- [What you need to do]: Go through the material below and copy each line where the word "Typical" appears.

- [Supplied entries]:
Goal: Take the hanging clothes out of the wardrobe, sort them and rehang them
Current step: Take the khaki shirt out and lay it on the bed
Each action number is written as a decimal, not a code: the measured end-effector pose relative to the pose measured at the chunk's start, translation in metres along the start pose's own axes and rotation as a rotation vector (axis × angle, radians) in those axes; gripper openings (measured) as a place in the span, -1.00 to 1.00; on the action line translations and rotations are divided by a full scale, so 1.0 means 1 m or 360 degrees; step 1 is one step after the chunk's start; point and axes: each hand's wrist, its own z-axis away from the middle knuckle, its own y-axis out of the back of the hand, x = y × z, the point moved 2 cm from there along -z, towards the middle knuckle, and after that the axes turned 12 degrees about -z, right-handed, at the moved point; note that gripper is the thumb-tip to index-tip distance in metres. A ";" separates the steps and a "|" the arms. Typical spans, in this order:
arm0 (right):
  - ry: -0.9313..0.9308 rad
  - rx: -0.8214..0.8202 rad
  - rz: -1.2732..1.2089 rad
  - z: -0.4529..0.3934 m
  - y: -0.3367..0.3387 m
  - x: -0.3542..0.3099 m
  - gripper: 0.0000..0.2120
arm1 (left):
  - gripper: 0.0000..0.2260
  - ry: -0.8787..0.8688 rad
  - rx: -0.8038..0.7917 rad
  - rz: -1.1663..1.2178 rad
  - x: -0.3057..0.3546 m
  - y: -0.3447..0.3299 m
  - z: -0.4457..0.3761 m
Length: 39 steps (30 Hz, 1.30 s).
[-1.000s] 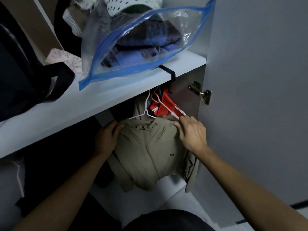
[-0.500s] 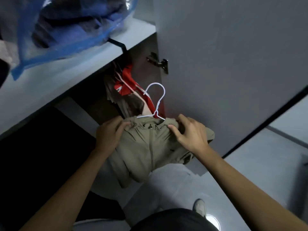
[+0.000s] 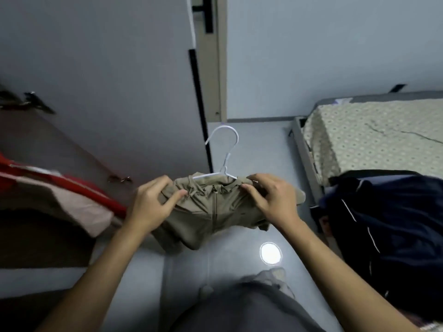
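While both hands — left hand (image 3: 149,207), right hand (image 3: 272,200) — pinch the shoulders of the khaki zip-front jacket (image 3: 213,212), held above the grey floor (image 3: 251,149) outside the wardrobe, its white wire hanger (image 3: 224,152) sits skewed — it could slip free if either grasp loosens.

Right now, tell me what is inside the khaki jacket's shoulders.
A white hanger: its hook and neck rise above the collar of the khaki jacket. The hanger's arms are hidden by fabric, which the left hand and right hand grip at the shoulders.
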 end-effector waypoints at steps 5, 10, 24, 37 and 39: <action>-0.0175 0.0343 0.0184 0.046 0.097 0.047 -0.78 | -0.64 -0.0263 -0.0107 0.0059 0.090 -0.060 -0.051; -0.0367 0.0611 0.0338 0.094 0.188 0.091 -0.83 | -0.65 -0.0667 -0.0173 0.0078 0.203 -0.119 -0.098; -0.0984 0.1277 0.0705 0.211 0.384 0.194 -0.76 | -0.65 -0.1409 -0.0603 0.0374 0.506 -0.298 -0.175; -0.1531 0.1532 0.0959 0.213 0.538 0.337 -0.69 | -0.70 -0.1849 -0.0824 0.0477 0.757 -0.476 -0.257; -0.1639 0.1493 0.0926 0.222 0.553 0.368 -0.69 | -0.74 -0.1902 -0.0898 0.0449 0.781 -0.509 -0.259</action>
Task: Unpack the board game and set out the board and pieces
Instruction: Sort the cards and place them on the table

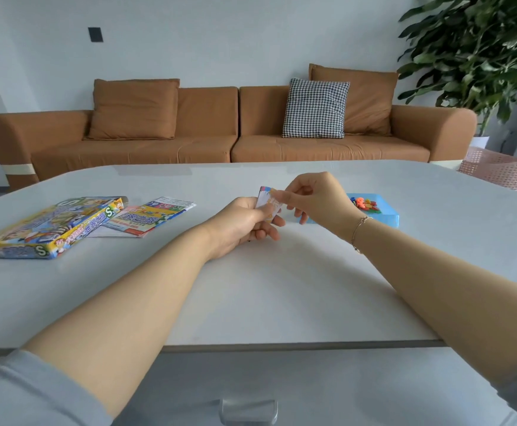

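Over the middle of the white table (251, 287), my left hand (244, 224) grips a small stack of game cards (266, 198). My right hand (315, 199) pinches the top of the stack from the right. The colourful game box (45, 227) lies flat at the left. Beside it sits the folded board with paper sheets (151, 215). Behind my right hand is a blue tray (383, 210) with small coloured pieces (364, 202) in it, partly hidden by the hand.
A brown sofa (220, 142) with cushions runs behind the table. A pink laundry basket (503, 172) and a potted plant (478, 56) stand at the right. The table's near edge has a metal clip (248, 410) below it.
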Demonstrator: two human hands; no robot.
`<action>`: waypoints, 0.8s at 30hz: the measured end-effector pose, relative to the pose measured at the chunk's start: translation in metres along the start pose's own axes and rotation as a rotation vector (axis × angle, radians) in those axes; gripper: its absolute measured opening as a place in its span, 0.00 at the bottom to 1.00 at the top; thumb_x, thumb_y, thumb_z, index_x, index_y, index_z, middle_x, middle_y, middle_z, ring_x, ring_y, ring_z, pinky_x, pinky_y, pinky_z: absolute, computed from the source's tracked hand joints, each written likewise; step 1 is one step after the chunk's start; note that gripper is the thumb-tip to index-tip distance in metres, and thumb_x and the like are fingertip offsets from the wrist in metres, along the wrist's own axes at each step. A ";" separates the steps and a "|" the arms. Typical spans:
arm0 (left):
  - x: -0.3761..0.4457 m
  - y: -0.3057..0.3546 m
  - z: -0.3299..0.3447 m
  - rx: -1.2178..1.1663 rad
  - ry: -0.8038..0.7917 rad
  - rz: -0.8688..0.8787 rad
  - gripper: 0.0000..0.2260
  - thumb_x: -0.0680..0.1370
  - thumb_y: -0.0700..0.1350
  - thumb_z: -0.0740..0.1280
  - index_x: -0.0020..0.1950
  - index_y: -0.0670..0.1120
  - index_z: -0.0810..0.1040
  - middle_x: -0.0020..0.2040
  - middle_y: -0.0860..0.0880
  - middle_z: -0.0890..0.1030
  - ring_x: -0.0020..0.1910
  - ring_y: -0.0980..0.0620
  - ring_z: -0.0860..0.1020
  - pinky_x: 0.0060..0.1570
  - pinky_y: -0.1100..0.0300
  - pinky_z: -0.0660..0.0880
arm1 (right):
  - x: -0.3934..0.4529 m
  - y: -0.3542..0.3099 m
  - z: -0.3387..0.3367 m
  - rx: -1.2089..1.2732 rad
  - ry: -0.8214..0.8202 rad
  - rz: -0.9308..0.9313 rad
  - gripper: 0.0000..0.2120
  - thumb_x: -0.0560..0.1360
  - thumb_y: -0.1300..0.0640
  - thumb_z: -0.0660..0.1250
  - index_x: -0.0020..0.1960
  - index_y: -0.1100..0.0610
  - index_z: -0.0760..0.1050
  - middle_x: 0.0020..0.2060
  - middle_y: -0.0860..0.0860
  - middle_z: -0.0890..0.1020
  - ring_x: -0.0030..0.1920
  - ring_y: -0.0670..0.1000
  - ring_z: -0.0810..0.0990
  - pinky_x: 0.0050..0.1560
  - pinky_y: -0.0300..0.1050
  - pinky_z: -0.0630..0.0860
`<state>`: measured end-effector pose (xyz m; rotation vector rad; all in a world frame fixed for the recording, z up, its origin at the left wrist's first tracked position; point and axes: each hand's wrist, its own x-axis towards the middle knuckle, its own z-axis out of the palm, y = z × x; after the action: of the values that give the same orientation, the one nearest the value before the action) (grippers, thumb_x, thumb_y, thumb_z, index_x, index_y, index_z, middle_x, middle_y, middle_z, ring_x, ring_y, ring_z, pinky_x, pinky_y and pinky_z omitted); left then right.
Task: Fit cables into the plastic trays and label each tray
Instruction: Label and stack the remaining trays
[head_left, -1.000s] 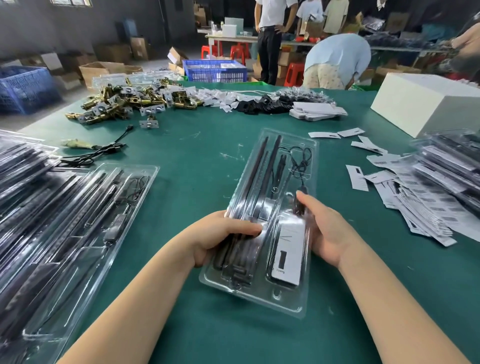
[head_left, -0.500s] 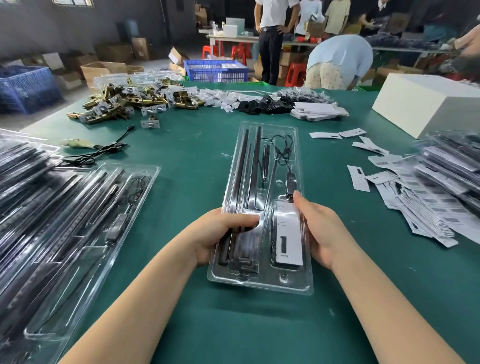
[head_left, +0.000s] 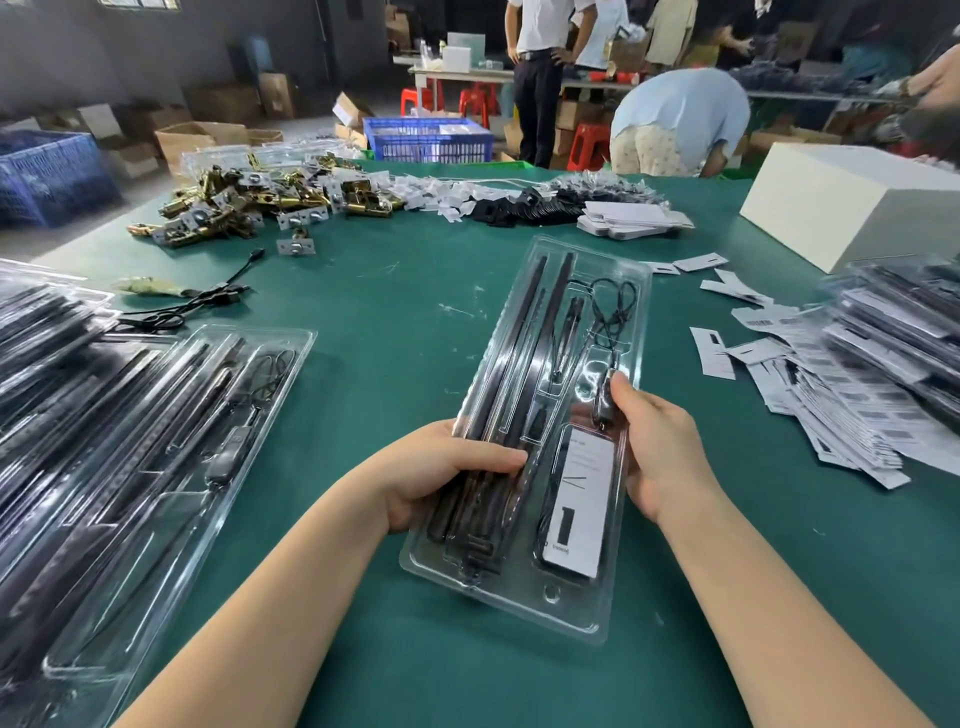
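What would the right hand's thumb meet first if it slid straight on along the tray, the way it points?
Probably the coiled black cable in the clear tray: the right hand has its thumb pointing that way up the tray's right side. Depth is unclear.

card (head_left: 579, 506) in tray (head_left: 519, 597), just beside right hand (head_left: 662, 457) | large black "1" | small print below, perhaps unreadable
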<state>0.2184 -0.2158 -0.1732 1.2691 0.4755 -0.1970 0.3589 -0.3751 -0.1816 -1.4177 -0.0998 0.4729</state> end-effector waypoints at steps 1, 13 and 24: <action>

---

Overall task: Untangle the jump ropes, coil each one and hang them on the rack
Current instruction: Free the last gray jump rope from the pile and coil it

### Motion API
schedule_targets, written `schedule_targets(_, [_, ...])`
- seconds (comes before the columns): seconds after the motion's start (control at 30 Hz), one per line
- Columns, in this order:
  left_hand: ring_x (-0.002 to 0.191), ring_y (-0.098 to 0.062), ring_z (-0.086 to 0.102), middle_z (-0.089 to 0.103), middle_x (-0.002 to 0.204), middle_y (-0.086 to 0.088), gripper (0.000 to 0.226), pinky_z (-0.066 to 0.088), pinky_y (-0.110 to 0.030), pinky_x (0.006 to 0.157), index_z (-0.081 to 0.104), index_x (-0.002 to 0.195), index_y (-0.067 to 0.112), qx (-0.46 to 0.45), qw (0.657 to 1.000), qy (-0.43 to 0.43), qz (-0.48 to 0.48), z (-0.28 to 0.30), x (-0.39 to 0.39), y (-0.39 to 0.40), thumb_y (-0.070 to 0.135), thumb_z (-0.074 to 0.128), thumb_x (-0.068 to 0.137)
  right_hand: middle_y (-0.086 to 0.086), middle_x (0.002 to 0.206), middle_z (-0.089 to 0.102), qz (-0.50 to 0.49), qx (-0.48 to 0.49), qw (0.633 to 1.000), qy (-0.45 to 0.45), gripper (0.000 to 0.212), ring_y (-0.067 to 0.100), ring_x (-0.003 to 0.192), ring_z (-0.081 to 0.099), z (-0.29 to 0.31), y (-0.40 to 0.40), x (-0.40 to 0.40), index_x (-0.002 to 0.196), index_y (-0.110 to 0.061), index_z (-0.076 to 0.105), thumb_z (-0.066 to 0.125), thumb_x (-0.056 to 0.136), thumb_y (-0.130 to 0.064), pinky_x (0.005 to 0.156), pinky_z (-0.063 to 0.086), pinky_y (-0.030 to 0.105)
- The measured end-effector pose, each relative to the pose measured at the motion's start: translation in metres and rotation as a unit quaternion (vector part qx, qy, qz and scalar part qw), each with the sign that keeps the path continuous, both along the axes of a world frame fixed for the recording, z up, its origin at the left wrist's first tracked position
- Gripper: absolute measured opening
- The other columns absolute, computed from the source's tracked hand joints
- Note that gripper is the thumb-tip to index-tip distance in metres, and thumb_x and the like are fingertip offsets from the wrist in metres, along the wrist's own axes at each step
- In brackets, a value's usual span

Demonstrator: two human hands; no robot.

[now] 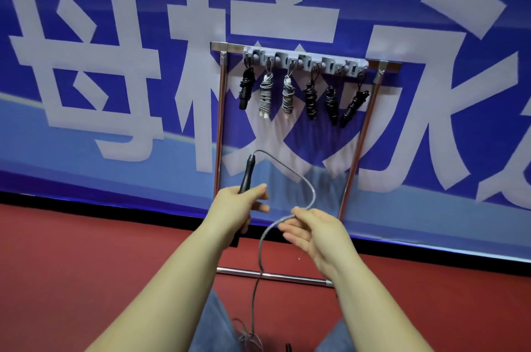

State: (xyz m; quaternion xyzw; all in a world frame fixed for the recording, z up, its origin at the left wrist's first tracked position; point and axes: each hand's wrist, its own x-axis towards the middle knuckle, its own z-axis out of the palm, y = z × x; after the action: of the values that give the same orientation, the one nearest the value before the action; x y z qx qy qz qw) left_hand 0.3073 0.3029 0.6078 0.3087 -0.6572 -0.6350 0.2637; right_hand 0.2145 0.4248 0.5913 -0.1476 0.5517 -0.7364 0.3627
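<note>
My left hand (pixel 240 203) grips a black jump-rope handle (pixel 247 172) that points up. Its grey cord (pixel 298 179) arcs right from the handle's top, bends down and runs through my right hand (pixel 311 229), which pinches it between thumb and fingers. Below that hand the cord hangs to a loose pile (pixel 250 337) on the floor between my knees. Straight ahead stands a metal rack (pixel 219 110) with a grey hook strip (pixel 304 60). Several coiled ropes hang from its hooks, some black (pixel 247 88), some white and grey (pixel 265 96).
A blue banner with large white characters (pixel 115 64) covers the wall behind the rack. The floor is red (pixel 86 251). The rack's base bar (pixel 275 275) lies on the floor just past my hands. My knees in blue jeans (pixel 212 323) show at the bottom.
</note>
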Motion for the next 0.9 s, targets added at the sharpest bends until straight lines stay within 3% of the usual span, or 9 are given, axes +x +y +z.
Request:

- [Your solution]:
Each action number is written as a decimal, not a code: the measured end-effector pose relative to the pose measured at the chunk's start, translation in metres along the start pose's own axes and rotation as a rotation vector (axis × angle, radians) in those axes; gripper openings (measured) as a place in the span, -1.00 to 1.00; on the action line translations and rotations are divided by a full scale, so 1.0 means 1 m or 360 degrees; step 1 is one step after the chunk's start; point and axes: each hand's wrist, its own z-axis away from the middle knuckle, its own y-axis out of the back of the hand, x = y × z, the point moved 2 cm from there along -z, towards the middle knuckle, and after that the axes turned 12 degrees about -z, right-handed, at the moved point; note that gripper is the thumb-tip to index-tip distance in metres. A ";" separates the steps and a "|" the arms. Typical spans, in this order:
`<action>`: waypoints, 0.8s at 30hz: the measured end-effector pose, relative to the pose measured at the chunk's start: translation in metres along the start pose's own axes and rotation as a rotation vector (axis × angle, radians) in those axes; gripper: its absolute measured opening as a place in its span, 0.00 at the bottom to 1.00 at the top; thumb_x, thumb_y, thumb_z, index_x, index_y, index_z, middle_x, middle_y, middle_z, ring_x, ring_y, ring_z, pinky_x, pinky_y, pinky_z: absolute, computed from the source's tracked hand joints, each written likewise; step 1 is one step after the chunk's start; note that gripper is the thumb-tip to index-tip distance in metres, and thumb_x and the like are fingertip offsets from the wrist in metres, along the wrist's own axes at each step. A ";" separates the steps and a "|" the arms. Typical spans:

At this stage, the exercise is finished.